Philanthropie et investissement responsable

À l’heure où les financements publics aux organisations de la société civile diminuent de manière brutale et sans doute irréversible, les regards se tournent vers l’activité philanthropique et les questions qu’elle soulève : qui définit le périmètre de l’intérêt général et du bien public ? Quelle est la légitimité des acteurs de la philanthropie dans le choix des bénéficiaires de dons, en dehors de tout contrôle démocratique ?

Ces interrogations sont présentes dans les discussions à la FPH.
Nous sommes conscients du déséquilibre qu’introduit dans la relation la position de bailleur de fonds. L’argent dont dispose la fondation lui confère un indéniable pouvoir : celui de contrôler et de décider de son utilisation. Même si les statuts de la FPH et le contrôle par l’Autorité de Surveillance de la conformité des pratiques avec la loi sont là pour éviter les dysfonctionnements, la mise en œuvre des buts et le choix des bénéficiaires des dons relèvent de la décision collective d’un groupe restreint de personnes : les membres du Conseil et de l’équipe salariée de la FPH.

Nous sommes également conscients de la position schizophrène qui est la nôtre et qui veut que les budgets dont nous disposons pour financer l’action philanthropique proviennent majoritairement des revenus de placements financiers dans des entreprises cotées en bourse, dans un système économique dont nous dénonçons quotidiennement les valeurs de profit et de consumérisme.

Nous ne prétendons pas être en mesure de résoudre toutes ces contradictions, cependant nous les prenons en compte à tous les niveaux de décision.
Une première réponse, certes imparfaite, réside dans les critères de placements financiers : investissement sur le long terme ; pas de placements à risque ni dans des sociétés dont l’activité est contraire aux buts de la fondation (comme la vente d’armes).
La réflexion sur la gestion du patrimoine est présente depuis l’origine dans le travail de fondation. La généralisation des questions d’investissement responsable offre désormais des possibilités plus larges de choix de contenu des portefeuilles et de placements mobiliers. À terme, la volonté est d’aller au-delà de la seule prohibition de titres d’entreprises dont les activités sont contraires aux valeurs et aux buts promus, et de pratiquer une politique de placement volontariste et engagée : désengagement des énergies fossiles, investissement direct ou indirect dans les énergies renouvelables, dans des organisations à caractère social, ...

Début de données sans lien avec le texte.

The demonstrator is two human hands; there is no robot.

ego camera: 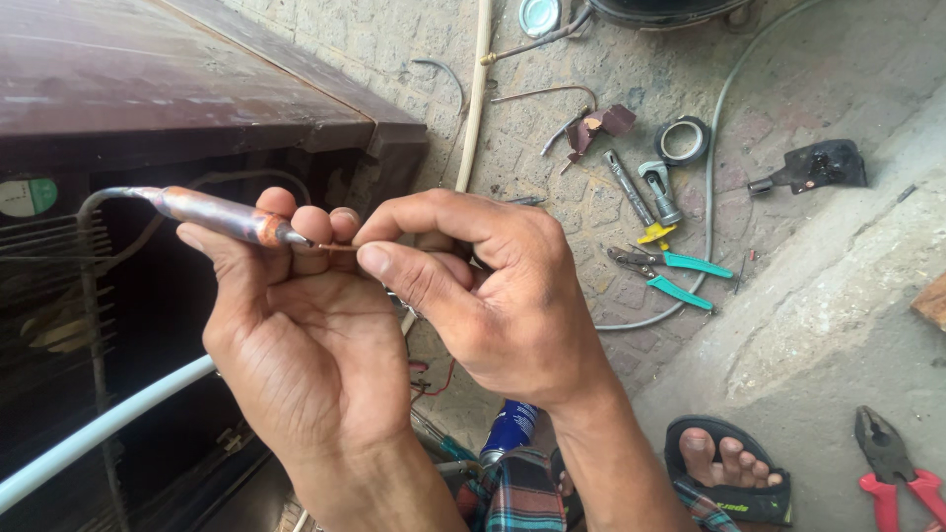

La fondation dispose également d’un patrimoine immobilier. Si une partie des biens sont des immeubles de rapport, une part non négligeable a fait l’objet de transformations et contribue désormais à l’action philanthropique de la fondation.
Ainsi, l’immeuble 38 Saint-Sabin qui abrite le bureau parisien de la FPH a fait l’objet d’une rénovation écologique : isolation performante, ventilation double flux, absence de climatisation, installation de toilettes sèches ou encore panneaux photovoltaïques. Dix associations bénéficient d’un hébergement gratuit dans les locaux et deux salles de réunion sont mises gratuitement à la disposition d’une communauté plus large partageant les valeurs de la fondation.
Autre lieu, la bergerie de Villarceaux, vaste domaine situé dans le Vexin et dont la fondation est propriétaire, a subi de profondes transformations :
=> conversion en agriculture biologique du domaine agricole ;
=> transformation écologique du corps de ferme en centre d’accueil et de séminaires pour les organisations de la société civile partageant les valeurs de la fondation ;
=> ouverture prochaine d’une activité maraîchage sur le site ;
=> mise à disposition d’un local pour une coopérative de consommateurs, etc.

Dans sa mission principale, la justification de la philanthropie est de veiller à l’intérêt général. C’est ce qui, à la FPH, guide notre action. En apportant son soutien à la société civile pour qu’elle puisse agir comme contrepoids face aux États, exiger de ceux-ci qu’ils rendent des comptes, et proposer de nouvelles approches, la fondation veut participer au renforcement de nos démocraties.